【三重県庁=津市広明町】

 三重県は7月14日、手足口病の患者報告数が国の警報レベルを超えたと発表した。県内で警報レベルに達したのは2024年以来。県は手洗いの徹底やタオルの共用を避けるなど、基本的な感染対策を呼び掛けている。

 6日から12日までの患者報告数は、県内42の小児科定点医療機関で1定点当たり5・50人となり、国が警報の目安とする「5」を上回った。

 保健所管内別では、津管内が1定点当たり10・57人で最も多く、鈴鹿管内が8・50人、松阪管内が7・00人と続いた。一方、伊賀管内は2・00人で、県内9保健所管内で8番目だった。

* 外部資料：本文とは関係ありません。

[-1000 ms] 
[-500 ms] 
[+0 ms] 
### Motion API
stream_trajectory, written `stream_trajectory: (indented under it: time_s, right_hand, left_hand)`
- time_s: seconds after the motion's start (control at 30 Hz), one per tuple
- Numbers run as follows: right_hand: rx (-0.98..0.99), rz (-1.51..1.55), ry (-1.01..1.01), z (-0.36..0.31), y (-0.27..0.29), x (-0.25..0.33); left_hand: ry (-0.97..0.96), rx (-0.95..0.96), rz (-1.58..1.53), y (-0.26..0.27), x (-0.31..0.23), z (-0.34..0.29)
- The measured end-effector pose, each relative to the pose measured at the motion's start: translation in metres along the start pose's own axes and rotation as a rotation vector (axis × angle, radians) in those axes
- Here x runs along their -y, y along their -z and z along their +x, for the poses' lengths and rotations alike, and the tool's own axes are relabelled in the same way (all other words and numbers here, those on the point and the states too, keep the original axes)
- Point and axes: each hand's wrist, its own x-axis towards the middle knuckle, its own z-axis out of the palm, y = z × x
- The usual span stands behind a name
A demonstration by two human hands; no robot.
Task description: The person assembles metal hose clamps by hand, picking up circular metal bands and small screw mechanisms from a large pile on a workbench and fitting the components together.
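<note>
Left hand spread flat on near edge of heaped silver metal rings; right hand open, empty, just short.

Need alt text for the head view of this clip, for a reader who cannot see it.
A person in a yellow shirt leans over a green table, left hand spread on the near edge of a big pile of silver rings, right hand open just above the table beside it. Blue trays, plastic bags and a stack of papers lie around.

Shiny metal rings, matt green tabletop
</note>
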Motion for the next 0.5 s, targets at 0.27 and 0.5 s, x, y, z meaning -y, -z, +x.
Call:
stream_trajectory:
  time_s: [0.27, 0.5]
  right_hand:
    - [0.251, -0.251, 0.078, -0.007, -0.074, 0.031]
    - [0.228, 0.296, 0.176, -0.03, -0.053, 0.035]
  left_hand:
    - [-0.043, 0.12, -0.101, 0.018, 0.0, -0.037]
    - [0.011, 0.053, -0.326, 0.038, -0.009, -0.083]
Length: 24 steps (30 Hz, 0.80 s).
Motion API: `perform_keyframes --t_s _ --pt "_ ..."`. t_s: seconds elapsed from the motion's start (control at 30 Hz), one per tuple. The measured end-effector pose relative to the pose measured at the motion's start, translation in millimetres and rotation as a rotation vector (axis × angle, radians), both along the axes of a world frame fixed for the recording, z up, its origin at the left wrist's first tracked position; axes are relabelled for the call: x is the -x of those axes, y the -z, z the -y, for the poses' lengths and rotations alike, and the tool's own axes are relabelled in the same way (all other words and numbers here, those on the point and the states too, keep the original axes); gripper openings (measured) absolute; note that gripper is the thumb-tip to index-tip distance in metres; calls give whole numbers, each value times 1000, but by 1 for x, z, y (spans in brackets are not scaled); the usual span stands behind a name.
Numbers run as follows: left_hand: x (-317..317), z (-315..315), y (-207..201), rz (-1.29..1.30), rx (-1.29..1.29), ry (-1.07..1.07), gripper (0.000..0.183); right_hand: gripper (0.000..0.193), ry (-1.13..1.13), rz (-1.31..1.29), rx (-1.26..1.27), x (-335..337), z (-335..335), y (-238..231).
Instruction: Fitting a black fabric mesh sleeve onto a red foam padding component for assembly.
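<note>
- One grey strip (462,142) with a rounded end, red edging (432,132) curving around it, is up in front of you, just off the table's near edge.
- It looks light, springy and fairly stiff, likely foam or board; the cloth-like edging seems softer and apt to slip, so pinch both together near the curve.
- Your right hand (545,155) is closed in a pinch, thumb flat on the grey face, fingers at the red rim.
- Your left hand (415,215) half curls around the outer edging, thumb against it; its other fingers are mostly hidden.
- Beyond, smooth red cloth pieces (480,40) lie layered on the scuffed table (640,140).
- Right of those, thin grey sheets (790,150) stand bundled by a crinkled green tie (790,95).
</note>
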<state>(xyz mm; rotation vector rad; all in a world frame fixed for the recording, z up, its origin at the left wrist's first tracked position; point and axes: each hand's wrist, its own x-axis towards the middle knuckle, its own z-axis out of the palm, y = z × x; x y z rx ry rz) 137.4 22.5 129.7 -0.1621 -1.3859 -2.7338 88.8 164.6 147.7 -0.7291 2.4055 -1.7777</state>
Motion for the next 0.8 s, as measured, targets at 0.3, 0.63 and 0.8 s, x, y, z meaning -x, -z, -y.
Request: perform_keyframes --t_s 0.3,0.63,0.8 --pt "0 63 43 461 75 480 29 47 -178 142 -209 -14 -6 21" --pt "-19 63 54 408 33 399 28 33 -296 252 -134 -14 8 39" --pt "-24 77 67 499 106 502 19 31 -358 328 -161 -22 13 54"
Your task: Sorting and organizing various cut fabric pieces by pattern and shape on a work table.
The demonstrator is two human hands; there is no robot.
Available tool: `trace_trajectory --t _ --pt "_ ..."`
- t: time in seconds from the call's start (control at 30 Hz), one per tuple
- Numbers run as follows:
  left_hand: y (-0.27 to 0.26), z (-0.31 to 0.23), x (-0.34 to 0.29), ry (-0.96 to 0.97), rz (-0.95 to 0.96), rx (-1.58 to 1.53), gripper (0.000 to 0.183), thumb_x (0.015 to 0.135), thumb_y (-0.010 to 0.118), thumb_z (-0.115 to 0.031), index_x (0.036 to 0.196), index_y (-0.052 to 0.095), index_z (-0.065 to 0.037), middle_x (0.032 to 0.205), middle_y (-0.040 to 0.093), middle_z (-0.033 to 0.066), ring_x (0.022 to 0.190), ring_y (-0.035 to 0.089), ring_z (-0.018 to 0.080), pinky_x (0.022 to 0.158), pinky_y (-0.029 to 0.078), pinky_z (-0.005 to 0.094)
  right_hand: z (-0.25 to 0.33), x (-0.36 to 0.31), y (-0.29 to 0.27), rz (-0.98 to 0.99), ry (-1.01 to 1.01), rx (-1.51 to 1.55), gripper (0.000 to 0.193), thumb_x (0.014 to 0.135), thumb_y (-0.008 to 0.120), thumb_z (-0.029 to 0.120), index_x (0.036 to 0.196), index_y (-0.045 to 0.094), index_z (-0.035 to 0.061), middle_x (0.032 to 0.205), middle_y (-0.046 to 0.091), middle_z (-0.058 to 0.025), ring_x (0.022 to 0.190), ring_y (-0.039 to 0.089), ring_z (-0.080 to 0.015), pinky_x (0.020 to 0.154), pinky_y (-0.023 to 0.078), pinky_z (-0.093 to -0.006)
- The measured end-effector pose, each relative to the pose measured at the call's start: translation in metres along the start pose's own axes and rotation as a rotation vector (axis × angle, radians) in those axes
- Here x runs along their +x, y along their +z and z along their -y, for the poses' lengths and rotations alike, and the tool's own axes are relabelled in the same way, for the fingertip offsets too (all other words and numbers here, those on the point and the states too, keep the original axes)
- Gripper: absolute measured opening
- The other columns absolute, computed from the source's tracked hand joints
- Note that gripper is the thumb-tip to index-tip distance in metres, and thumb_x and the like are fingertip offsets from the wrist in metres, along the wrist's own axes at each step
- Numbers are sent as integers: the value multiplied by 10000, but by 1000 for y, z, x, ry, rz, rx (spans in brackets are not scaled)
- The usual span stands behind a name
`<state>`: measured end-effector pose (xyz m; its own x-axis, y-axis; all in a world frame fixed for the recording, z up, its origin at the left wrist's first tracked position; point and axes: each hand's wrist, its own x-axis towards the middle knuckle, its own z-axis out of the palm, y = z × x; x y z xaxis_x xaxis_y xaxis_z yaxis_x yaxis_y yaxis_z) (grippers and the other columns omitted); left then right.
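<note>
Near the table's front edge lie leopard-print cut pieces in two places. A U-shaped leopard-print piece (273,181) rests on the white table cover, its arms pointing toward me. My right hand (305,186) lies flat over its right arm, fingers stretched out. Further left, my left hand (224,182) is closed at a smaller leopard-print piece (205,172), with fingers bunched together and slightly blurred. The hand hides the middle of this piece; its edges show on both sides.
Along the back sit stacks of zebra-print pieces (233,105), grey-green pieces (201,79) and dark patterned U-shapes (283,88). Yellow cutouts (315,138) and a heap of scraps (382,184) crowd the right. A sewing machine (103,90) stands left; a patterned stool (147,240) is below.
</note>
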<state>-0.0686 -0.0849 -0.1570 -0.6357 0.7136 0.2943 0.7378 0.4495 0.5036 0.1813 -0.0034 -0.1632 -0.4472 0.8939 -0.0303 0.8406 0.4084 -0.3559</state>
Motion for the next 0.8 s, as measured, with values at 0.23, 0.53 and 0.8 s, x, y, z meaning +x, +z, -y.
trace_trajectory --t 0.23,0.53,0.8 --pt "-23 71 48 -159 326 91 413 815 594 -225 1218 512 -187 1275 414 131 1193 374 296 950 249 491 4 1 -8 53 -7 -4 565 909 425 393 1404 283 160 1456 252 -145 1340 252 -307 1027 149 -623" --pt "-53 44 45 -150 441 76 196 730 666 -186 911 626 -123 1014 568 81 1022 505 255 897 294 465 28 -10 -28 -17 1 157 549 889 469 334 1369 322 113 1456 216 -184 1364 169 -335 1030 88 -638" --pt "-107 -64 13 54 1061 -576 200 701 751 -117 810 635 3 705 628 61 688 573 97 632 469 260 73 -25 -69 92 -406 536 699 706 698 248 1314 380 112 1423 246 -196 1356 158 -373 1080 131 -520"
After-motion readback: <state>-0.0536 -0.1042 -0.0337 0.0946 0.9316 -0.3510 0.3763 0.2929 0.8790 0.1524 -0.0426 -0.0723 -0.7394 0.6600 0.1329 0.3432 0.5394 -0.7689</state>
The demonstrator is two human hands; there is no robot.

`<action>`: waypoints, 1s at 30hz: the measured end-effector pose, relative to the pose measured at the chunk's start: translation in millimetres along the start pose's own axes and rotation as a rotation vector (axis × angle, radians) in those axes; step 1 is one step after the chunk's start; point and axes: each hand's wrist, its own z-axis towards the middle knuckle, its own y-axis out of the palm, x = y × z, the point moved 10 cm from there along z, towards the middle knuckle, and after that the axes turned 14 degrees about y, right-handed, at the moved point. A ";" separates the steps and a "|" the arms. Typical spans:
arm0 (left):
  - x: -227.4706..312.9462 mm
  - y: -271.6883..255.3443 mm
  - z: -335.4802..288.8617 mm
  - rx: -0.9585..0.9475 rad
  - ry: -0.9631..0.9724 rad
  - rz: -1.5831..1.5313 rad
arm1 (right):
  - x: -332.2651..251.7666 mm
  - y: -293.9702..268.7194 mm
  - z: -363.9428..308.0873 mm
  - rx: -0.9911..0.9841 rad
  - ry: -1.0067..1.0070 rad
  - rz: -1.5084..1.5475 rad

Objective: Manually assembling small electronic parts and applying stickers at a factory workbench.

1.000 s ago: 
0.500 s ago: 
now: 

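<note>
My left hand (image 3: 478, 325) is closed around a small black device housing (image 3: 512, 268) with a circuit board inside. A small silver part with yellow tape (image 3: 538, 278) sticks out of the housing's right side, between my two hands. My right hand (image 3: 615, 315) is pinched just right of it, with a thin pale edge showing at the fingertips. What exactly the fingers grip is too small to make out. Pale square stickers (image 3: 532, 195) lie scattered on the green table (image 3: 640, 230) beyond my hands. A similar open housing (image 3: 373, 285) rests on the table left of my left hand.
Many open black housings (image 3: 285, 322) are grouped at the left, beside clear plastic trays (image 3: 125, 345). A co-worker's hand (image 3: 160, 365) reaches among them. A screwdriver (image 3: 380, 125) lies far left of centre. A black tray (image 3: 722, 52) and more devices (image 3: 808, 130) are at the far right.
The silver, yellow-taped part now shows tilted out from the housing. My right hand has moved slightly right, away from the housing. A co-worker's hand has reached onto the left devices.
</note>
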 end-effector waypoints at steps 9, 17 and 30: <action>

 県感染症対策課によると、手足口病は口の中や手足に水疱を伴う発疹が現れるのが特徴で、患者の約半数を2歳以下の乳幼児が占める。38度以下の発熱を伴うこともあるが、多くは3日から7日で回復する。まれに髄膜炎や脳炎、心筋炎などの合併症を引き起こすこともある。

 感染は飛沫感染や接触感染、便を介した経口感染が主で、保育所や幼稚園など乳幼児が集団生活を送る施設で広がりやすい。特効薬はなく、治療は対症療法が中心となる。